The present invention relates generally to network security, and more specifically to optimizing firewalls.
A firewall is typically a combination of hardware and software used to implement a security policy governing the flow of network traffic between two or more networks. A firewall acts as a security barrier to control traffic and manage connections between internal and external network hosts. The ability of a firewall to centrally administer network security can also be extended to log incoming and outgoing traffic to allow accountability of user actions and to trigger alerts when unauthorized activities occur. The security provided by a firewall is typically defined by a set of rules.

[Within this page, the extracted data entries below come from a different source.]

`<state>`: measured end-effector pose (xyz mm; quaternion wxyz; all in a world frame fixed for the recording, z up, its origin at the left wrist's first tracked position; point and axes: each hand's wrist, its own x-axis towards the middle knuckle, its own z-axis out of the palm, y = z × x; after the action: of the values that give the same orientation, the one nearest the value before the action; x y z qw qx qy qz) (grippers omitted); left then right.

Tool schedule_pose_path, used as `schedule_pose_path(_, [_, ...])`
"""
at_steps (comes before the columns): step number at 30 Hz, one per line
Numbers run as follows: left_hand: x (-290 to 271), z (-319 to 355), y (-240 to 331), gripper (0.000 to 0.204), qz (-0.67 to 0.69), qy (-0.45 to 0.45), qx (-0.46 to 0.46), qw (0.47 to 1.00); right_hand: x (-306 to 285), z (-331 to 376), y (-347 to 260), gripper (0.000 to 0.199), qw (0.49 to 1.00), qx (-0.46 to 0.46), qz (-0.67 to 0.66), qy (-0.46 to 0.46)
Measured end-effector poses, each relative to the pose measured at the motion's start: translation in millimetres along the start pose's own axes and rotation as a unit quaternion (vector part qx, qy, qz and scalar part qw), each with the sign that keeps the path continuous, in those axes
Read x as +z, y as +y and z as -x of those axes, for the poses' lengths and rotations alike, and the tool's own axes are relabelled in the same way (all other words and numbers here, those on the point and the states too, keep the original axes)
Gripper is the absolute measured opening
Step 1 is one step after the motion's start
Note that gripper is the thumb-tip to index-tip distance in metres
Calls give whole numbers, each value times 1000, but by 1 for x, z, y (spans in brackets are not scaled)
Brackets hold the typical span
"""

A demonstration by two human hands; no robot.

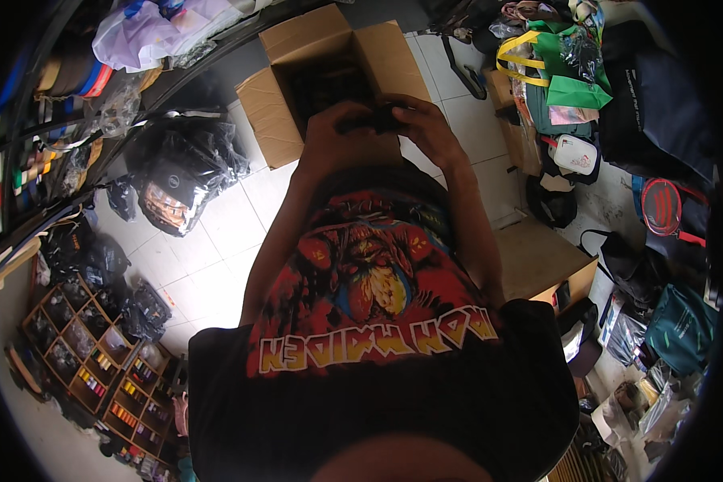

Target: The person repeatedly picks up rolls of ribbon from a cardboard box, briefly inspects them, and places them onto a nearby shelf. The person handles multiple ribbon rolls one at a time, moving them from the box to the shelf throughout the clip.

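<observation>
Both hands are raised in front of my body at the near edge of an open cardboard box (269,120). A small black item (376,120) is between them; its kind is too dark to make out. My left hand (331,127) has its fingers curled round the item's left side. From the other side my right hand (427,130) grips it with bent fingers and thumb. The box's flaps are folded outward, and dark contents (329,80) show dimly inside it.
Black plastic-wrapped bags (181,173) lie on the white tiled floor (217,225) to the left. A wooden rack of thread spools (96,361) stands lower left. Bags, including a green one (574,68), crowd the right side, near a brown tabletop (530,257).
</observation>
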<state>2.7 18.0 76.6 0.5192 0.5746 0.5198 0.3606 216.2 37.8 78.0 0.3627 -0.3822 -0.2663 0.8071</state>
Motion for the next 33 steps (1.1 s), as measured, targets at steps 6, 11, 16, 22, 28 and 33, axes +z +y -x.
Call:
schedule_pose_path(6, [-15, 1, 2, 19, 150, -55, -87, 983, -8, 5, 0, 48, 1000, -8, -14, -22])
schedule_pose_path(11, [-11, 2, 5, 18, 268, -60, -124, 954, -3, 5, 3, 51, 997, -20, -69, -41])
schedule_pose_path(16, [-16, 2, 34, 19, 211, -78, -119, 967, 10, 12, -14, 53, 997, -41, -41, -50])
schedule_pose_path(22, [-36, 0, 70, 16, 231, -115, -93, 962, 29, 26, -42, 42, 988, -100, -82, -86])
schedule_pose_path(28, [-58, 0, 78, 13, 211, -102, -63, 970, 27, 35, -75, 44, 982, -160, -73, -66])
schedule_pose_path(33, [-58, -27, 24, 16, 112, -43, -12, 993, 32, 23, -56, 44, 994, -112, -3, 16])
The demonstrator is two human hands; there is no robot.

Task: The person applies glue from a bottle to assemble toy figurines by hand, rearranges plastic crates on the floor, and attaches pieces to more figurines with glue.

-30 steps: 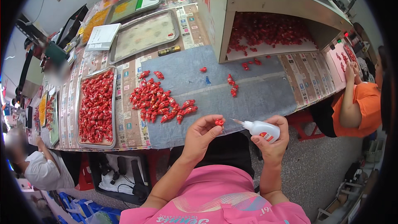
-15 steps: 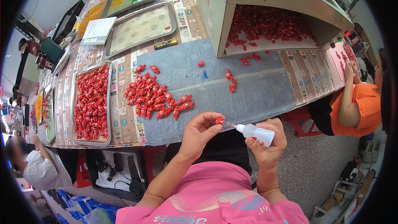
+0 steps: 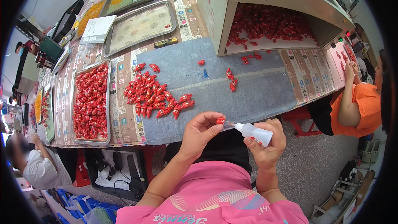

The continuous growth of the Internet, coupled with the increasing sophistication of attacks, is placing stringent demands on firewall performance and on the complexity of firewall design and management. Increased firewall complexity often results in increased vulnerability and reduced availability of individual network services and applications. The protection that a firewall provides often becomes as good as not only the policies that the firewall is configured to implement but also the speed at which the firewall enforces these policies. Under attack or heavy load, firewalls can easily become a bottleneck. As the network bandwidth and processor speed continue to increase, the demand for optimizing firewall operations for improved performance also increases.
“Optimization” heuristics have been developed to make firewalls more efficient and dependable. Current techniques for firewall optimization, however, remain static. For example, once a firewall is configured and installed, the firewall is typically left alone. As a result, optimization techniques fail to adapt to the continuously varying dynamics of the network.
Thus, there remains a need to optimize firewalls in a more dynamic manner.